→ Exercise instructions
Reproduce the listing below without any change.

→ Raw data
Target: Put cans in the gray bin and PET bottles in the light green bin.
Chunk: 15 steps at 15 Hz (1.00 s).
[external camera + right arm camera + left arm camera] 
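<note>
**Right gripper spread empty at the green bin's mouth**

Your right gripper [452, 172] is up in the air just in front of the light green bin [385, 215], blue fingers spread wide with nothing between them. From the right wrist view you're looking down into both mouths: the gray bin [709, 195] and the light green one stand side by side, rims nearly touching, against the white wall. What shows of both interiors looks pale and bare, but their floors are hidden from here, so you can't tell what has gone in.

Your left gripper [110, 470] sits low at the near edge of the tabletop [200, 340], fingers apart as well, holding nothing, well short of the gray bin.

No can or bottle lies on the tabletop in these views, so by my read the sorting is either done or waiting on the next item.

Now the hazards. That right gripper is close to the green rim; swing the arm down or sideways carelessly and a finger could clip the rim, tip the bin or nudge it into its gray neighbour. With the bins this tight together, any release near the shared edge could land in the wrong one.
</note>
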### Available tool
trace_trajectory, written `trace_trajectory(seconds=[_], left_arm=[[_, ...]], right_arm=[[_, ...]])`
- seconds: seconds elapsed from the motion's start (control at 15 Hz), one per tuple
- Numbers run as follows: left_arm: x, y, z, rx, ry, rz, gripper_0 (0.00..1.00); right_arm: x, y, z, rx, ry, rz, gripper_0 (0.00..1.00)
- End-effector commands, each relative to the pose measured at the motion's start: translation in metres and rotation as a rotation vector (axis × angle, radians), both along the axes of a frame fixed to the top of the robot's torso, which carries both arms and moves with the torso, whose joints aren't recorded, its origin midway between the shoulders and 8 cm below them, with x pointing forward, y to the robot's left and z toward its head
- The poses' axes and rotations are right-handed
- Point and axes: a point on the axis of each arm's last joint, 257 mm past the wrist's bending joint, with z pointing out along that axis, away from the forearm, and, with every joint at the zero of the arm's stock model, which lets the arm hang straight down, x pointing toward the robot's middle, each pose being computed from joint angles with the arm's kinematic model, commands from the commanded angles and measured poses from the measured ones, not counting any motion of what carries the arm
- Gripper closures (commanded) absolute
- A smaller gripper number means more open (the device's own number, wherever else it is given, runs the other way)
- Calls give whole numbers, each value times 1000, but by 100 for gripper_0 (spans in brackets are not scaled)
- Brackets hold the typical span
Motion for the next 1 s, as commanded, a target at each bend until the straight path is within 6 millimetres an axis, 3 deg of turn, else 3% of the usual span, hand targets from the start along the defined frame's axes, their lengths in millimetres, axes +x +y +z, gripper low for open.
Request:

→ Response to the exercise
Target: Put cans in the gray bin and PET bottles in the light green bin.
Chunk: 15 steps at 15 Hz (1.00 s).
[external camera + right arm camera + left arm camera] 
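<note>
**Right gripper spread empty at the green bin's mouth**

Your right gripper [452, 172] is up in the air just in front of the light green bin [385, 215], blue fingers spread wide with nothing between them. From the right wrist view you're looking down into both mouths: the gray bin [709, 195] and the light green one stand side by side, rims nearly touching, against the white wall. What shows of both interiors looks pale and bare, but their floors are hidden from here, so you can't tell what has gone in.

Your left gripper [110, 470] sits low at the near edge of the tabletop [200, 340], fingers apart as well, holding nothing, well short of the gray bin.

No can or bottle lies on the tabletop in these views, so by my read the sorting is either done or waiting on the next item.

Now the hazards. That right gripper is close to the green rim; swing the arm down or sideways carelessly and a finger could clip the rim, tip the bin or nudge it into its gray neighbour. With the bins this tight together, any release near the shared edge could land in the wrong one.
</note>
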### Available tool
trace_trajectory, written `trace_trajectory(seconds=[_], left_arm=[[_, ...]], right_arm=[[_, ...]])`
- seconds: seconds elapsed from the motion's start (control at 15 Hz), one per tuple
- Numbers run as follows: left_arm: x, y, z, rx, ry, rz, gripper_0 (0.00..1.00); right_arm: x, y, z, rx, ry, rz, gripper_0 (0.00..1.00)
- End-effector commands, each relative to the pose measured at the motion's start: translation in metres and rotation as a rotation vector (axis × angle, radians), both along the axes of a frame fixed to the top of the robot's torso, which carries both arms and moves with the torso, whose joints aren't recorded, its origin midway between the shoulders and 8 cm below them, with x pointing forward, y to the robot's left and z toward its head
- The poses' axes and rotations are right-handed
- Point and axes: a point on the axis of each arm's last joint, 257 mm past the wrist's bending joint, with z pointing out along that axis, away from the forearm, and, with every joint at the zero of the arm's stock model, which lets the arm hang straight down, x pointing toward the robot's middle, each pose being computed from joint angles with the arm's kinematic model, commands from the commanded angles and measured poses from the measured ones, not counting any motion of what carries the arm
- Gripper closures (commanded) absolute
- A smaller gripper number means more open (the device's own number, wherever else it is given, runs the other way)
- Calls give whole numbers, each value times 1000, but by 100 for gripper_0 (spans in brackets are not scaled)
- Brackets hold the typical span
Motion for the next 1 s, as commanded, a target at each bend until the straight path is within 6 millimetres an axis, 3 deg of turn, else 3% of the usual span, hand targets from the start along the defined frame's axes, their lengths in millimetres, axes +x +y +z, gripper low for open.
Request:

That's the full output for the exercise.